雷贡更是恼怒,这种情况他知道与杨若菲纠纷无益,只盯着赵舞言道:“结果就在眼前,我天南府一干人全部受伤,而这少年仅仅脸部有些青肿。赵舞言你还在此狡辩,这不是笑话么?”心底里,却把杨若菲骂了个遍。
“我说雷府主,您天南府那么多人都打不过苏小雨一个,这不是笑话么?”苏小晴活泼可爱,天真无邪。
“你!”雷贡老脸更红,看不出是震怒还是被气的。
“小晴,不得无礼。”苏正阳谦谦君子风范,他也不恼怒,说道:“雷府主,这绝不可能,苏小雨压根不懂武学。

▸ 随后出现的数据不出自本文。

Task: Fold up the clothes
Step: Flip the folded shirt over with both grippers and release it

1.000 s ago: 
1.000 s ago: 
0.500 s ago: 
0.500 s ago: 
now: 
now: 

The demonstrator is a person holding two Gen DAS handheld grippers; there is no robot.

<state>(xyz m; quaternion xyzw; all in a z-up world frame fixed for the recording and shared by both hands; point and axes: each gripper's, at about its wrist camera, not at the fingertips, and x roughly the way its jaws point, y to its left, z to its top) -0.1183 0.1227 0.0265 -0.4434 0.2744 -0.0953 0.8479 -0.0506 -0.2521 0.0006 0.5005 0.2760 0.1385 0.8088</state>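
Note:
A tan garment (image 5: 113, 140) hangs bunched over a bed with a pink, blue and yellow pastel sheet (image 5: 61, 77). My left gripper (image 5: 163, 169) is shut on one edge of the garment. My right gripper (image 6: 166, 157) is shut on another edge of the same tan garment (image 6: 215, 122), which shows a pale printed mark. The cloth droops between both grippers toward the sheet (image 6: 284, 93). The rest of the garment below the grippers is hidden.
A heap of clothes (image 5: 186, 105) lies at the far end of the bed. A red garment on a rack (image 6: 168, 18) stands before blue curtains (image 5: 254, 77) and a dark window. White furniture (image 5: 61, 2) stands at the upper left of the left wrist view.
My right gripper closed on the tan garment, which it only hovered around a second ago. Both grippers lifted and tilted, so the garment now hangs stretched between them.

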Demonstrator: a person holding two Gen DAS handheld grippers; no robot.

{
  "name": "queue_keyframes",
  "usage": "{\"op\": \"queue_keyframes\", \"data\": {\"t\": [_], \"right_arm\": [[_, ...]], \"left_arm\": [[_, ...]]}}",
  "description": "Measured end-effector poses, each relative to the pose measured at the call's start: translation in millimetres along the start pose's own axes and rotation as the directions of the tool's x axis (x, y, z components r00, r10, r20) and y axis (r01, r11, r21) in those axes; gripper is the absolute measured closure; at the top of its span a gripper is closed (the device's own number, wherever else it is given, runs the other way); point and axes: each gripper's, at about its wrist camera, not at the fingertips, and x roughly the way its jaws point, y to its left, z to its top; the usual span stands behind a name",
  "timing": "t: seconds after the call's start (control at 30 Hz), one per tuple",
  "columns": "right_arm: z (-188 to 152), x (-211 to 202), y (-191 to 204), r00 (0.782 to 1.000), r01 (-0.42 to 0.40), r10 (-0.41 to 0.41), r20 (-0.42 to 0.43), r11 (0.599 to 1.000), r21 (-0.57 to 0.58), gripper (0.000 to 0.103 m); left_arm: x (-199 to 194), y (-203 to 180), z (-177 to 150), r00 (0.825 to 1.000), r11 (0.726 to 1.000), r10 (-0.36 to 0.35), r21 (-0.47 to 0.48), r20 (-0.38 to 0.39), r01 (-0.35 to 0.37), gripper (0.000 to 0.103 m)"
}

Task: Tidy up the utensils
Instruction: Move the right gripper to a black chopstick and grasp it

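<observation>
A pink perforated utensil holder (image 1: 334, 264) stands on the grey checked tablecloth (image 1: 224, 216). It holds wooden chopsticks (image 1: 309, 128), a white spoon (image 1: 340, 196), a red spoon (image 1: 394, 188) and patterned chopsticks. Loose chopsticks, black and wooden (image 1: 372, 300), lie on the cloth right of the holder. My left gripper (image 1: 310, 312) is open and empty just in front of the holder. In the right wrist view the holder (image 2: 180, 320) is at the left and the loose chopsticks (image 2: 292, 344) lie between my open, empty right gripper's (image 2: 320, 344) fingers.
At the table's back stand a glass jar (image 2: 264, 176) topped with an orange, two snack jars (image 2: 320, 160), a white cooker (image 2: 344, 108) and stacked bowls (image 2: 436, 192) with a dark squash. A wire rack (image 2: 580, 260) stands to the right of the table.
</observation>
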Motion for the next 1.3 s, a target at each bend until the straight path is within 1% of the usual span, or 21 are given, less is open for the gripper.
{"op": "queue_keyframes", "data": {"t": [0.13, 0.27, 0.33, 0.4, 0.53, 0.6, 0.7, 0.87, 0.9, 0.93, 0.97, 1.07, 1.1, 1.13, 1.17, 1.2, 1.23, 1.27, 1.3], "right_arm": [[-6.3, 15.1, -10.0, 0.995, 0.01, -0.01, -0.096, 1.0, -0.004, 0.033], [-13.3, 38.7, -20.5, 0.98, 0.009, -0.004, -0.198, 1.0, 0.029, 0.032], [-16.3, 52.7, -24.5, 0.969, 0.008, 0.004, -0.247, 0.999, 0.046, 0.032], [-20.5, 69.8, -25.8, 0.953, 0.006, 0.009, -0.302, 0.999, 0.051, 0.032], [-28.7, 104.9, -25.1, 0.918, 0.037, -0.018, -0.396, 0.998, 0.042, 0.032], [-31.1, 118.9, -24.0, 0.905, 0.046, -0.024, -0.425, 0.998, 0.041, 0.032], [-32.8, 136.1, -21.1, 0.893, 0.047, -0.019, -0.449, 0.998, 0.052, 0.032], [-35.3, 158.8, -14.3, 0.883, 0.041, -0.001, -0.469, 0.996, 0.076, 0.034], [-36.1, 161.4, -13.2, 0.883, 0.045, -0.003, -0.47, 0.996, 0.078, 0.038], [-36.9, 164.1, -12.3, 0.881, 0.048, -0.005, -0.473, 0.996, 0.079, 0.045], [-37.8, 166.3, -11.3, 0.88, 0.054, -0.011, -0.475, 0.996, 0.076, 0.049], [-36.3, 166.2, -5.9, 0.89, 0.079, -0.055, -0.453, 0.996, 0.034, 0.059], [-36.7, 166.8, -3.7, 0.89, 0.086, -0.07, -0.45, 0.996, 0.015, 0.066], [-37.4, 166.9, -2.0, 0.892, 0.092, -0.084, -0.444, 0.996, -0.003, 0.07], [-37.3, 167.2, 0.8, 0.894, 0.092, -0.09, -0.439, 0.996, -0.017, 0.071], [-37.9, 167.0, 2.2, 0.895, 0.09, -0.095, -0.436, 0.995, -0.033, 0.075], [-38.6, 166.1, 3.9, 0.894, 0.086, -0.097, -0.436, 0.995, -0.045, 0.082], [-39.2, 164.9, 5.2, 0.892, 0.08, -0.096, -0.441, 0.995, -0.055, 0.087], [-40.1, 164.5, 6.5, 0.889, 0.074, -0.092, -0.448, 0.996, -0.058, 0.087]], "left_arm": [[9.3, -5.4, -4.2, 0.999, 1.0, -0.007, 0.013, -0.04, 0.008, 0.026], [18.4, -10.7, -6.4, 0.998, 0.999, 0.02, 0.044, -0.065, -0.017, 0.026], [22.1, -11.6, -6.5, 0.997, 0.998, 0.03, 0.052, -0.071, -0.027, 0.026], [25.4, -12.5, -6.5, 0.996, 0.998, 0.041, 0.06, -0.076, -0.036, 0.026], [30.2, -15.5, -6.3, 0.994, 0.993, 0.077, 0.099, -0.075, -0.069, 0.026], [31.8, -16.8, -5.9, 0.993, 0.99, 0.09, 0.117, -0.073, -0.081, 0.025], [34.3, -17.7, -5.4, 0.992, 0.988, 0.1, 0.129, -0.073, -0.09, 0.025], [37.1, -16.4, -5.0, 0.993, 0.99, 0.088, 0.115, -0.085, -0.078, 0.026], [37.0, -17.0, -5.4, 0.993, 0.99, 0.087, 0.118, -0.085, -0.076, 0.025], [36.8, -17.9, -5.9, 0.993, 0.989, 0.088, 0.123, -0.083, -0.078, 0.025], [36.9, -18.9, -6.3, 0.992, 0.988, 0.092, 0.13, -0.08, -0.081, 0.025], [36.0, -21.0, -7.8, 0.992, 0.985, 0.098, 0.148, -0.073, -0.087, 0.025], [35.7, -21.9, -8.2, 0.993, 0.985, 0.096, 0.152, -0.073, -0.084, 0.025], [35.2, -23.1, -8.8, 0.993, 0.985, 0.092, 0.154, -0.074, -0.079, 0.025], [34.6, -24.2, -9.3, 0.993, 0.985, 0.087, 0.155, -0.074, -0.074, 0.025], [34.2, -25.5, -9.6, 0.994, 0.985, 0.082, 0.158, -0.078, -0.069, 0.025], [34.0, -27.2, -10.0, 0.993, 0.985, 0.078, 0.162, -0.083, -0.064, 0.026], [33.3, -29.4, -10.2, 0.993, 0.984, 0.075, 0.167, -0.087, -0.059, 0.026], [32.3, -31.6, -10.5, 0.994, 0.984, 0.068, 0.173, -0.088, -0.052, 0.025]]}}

”
“苏府主说笑了吧,堂堂临江府弟子,怎会不懂武学?有大名鼎鼎的苏府主教导,怕是一身修为不可小觑吧。”这次发话的是易破天。
“他并非是龙翔宗弟子。”苏正阳淡淡回答。
苏小雨听着此话,忽觉有些落寞,那种为人所忽略的落寞!
“那他是什么人?”雷贡声如洪钟。见一时没人应答,他竟是找了个龙翔宗仆役,一把抓住胸襟提起,喝问道:“说!苏小雨是什么身份?”
“雷贡你好生放肆,是要动手吗?”赵舞言火气上来也不买账,有一种怒美人的姿态。她的火暴脾气终是按捺不住,双脚轻轻一点,整个人快速向雷贡袭去,化拳为掌,欲将那仆役从雷贡手里夺来。
“慢着!”却是易破天一个箭步挡在了面前,运起双掌挡住了赵舞言的手,两人均一击后退。易破天道:“苏夫人,你也知道雷府主一向性子暴躁,今日爱子心切,故有此冒犯之举,还望见谅。雷府主,你也快快住手罢。”
易破天这表面上是在劝架,但场内谁都看得出他是在袒护雷贡。雷贡心里也有数,假装没听到易破天的话,继续对苏府仆役喝问。
那仆役听着雷贡打雷般的声音已是怯了三分,此刻被他揪住,有一种生命被人所掌控的感觉,一怔之下如实说出:“他、他是个从小,被、被收养的仆役……”
“哈哈哈哈,哈哈哈哈……”雷贡怒极反笑,咬咬牙,道:“好一个仆役!苏正阳,你也太嚣张了吧,一个小小的临江府仆役,也敢当街殴打我儿子,太不把我天南府放在眼里了!”雷贡一把将手中仆役抛开,摩拳擦掌,竟是有动手的意思。
在场的其他几位府主一言不发,似乎都不想卷入事端,倒还是老诚实在的后明站了出来,劝道:“大家都静一静。”
后明年纪虽不是最大,然心平气和稳重实在,隐隐有长者之风,顿了顿说道:“自始至终,有个重要人物大家都忽略了,就是那个来历不明的女孩。听方才天南府的人说起,他们在打斗过程中忽觉头晕目眩,之后便不省人事,可有此事?”
天南府几个当时在场的弟子纷纷点头。
苏小雨忽然也想到了什么,忙道:“对了,我也听到了低沉的曲笛声,之后,他们、他们就没力气……”
“这就对了。”后明点头说,“恐怕事情的根源便在于苏贤侄所听到的怪异笛声,这女子,怕是非我族类。”
听到贤侄的称呼,苏小雨愣了下,对后明颇有几分好感。此刻想到他又在为自己解围,感激之心油然而生。
“旁门左道。”苏正阳和王衍异口同声说出。
“我也正是此意。”后明面容严肃。